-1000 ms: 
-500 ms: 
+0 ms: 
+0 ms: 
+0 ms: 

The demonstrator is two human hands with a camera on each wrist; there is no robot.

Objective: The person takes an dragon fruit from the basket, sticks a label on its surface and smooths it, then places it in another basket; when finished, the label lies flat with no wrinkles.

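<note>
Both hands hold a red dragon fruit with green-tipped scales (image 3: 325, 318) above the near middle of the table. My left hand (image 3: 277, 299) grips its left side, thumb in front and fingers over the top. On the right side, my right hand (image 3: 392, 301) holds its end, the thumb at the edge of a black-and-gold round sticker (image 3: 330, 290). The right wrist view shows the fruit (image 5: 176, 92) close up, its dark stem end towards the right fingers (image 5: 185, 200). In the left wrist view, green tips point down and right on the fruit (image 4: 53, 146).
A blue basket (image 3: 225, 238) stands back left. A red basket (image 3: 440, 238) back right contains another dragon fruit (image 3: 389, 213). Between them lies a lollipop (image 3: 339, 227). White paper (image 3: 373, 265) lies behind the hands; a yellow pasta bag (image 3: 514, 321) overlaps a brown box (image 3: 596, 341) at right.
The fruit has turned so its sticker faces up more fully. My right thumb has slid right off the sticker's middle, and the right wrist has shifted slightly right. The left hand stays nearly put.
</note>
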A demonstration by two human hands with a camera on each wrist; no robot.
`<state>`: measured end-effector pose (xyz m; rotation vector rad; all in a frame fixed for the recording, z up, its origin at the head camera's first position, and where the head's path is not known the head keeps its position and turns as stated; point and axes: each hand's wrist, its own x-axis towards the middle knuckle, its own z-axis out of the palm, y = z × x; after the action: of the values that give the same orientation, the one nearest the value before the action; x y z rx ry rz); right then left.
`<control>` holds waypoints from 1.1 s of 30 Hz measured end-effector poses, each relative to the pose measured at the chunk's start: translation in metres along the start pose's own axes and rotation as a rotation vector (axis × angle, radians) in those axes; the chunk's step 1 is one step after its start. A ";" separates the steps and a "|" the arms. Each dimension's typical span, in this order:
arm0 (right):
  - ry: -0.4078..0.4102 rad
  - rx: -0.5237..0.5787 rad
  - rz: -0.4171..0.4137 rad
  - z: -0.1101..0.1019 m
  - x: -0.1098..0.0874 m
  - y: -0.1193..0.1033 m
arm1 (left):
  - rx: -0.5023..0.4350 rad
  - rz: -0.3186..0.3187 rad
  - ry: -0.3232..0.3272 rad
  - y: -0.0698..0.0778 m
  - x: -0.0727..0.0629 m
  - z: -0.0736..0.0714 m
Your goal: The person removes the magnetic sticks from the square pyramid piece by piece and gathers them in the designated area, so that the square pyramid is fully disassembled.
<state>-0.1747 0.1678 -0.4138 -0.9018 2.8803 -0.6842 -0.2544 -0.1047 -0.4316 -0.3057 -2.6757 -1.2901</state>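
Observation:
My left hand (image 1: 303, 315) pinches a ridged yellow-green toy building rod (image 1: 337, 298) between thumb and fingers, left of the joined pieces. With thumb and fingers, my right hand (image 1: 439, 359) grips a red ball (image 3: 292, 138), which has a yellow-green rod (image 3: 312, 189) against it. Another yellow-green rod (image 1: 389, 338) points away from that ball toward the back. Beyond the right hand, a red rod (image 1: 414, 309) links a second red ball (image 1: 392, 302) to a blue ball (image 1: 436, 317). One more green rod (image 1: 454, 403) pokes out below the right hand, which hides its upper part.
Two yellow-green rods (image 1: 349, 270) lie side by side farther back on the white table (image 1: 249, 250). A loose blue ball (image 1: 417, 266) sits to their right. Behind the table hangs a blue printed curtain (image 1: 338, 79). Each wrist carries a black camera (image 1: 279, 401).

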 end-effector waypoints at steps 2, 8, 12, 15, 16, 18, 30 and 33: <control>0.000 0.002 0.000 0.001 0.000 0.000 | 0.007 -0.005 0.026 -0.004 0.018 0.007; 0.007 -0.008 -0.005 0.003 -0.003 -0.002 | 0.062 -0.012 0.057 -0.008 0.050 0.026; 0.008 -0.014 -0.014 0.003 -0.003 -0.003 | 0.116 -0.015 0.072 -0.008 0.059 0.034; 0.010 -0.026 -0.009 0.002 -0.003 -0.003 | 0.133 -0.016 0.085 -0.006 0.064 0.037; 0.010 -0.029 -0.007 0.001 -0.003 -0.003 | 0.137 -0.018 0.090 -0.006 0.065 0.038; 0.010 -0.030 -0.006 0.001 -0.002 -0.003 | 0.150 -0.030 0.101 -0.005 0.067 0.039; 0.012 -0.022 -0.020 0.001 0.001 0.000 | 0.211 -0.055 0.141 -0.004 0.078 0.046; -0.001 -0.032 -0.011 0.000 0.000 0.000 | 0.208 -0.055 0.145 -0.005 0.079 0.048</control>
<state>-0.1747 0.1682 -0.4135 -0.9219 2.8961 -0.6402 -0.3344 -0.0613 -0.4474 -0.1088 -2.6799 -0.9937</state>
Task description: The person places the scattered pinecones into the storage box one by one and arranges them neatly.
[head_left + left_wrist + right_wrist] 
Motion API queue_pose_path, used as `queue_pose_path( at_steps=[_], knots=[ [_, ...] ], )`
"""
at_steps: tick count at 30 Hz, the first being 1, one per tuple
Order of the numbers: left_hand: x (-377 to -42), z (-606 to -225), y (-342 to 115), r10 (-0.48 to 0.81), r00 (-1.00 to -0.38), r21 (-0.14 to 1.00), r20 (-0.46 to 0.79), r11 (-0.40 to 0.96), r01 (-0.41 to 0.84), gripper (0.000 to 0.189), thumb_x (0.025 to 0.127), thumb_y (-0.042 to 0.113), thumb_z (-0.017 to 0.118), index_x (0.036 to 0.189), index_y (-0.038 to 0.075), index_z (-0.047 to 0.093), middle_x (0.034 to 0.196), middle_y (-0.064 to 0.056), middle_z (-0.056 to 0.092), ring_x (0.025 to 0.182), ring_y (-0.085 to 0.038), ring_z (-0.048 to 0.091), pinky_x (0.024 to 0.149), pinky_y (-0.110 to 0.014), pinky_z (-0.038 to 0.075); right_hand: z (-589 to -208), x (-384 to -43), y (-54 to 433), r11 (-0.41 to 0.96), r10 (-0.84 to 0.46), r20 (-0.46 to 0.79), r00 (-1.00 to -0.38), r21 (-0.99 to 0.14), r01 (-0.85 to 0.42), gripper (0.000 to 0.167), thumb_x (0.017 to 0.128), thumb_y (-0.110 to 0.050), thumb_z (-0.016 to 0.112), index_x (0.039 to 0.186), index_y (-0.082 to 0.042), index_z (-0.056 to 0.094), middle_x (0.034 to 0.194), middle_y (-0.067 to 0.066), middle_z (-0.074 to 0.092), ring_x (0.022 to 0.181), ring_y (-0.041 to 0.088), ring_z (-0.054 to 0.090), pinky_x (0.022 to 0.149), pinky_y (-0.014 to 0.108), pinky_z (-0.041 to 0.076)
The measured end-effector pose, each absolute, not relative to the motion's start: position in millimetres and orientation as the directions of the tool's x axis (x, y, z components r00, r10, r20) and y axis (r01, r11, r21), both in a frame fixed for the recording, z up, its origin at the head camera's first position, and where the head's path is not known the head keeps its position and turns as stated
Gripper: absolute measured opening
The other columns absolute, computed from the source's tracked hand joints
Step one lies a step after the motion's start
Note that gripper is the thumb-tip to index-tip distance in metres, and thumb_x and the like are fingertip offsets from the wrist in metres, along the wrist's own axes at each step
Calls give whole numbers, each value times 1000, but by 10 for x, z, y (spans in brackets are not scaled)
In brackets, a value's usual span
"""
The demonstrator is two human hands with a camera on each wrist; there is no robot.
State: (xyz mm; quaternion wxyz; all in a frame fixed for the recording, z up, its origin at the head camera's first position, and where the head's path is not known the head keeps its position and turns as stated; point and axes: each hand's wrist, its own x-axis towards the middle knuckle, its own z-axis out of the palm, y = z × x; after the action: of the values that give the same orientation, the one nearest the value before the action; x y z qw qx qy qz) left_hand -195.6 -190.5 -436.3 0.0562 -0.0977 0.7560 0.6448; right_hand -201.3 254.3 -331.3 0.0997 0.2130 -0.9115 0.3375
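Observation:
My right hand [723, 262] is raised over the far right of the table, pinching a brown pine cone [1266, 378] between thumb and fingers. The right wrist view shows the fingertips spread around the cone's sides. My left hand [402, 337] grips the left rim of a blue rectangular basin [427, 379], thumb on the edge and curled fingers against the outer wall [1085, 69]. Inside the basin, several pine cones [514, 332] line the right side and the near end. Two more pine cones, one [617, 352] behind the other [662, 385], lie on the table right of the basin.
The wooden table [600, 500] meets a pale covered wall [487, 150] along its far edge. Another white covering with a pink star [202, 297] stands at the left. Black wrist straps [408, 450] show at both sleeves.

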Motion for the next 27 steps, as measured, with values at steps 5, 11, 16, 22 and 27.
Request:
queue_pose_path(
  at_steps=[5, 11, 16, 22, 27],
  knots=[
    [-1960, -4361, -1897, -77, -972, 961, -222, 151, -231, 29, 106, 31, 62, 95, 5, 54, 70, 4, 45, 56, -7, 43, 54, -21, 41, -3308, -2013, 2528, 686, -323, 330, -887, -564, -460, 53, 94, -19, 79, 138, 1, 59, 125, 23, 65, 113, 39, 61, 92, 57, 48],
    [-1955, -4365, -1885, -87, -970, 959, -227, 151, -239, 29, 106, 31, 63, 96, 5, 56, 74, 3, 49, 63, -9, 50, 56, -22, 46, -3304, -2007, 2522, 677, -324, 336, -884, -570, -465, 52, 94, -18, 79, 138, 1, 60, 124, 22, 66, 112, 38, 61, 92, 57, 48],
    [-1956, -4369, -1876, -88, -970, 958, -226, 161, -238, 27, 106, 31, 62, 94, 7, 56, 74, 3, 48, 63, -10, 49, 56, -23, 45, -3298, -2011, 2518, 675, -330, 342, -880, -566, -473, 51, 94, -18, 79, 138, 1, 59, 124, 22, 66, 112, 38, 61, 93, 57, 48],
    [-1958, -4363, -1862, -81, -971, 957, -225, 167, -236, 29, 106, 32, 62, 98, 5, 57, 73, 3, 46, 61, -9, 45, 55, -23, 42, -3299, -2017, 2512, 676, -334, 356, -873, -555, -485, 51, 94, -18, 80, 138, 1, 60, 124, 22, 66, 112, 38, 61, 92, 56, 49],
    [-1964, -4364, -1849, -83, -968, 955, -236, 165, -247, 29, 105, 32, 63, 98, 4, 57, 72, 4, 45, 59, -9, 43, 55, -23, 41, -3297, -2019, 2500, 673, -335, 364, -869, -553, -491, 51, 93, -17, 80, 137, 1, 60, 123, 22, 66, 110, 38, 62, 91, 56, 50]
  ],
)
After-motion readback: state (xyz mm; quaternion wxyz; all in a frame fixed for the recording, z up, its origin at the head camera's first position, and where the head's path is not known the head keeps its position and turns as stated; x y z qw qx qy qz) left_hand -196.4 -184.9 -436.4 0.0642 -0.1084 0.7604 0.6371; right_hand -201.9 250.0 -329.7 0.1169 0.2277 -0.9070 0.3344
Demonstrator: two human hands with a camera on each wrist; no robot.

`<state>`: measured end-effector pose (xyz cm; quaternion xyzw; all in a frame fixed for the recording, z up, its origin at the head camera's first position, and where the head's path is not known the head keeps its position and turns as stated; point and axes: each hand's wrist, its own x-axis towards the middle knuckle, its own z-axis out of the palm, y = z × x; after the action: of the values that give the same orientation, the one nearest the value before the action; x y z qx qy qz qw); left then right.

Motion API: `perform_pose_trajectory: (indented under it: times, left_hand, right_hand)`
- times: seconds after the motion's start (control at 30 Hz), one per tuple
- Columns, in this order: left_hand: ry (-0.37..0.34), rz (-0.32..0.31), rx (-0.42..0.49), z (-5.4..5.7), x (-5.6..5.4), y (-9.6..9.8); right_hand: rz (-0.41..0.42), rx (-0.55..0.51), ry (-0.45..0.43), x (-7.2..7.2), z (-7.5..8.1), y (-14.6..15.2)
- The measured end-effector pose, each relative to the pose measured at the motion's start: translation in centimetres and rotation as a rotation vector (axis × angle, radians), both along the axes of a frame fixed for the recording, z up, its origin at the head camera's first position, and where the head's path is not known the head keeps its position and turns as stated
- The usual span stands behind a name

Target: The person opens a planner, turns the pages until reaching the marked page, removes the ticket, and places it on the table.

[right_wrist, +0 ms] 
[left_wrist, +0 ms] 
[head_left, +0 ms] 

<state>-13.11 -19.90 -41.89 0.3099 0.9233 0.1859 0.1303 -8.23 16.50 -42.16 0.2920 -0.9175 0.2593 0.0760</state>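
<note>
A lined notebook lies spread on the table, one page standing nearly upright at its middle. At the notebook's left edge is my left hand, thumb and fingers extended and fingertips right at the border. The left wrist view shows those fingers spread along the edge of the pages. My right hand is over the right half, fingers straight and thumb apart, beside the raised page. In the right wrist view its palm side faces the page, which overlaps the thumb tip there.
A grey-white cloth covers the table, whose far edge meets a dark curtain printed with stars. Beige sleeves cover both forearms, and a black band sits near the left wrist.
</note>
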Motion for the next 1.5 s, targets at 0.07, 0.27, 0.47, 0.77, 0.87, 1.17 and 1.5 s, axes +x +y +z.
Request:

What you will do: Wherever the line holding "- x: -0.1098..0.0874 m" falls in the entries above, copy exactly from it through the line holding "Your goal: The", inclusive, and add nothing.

Response area:
  - x: -0.1098..0.0874 m
  - y: -0.1193..0.1033 m
arm1 (left):
  - rx: -0.5023..0.4350 rad
  - rz: -0.3186..0.3187 rad
  - ry: -0.3232..0.3272 rad
  - y: -0.0698..0.0778 m
  - x: -0.0727..0.0629 m
  - z: -0.0736..0.0714 m
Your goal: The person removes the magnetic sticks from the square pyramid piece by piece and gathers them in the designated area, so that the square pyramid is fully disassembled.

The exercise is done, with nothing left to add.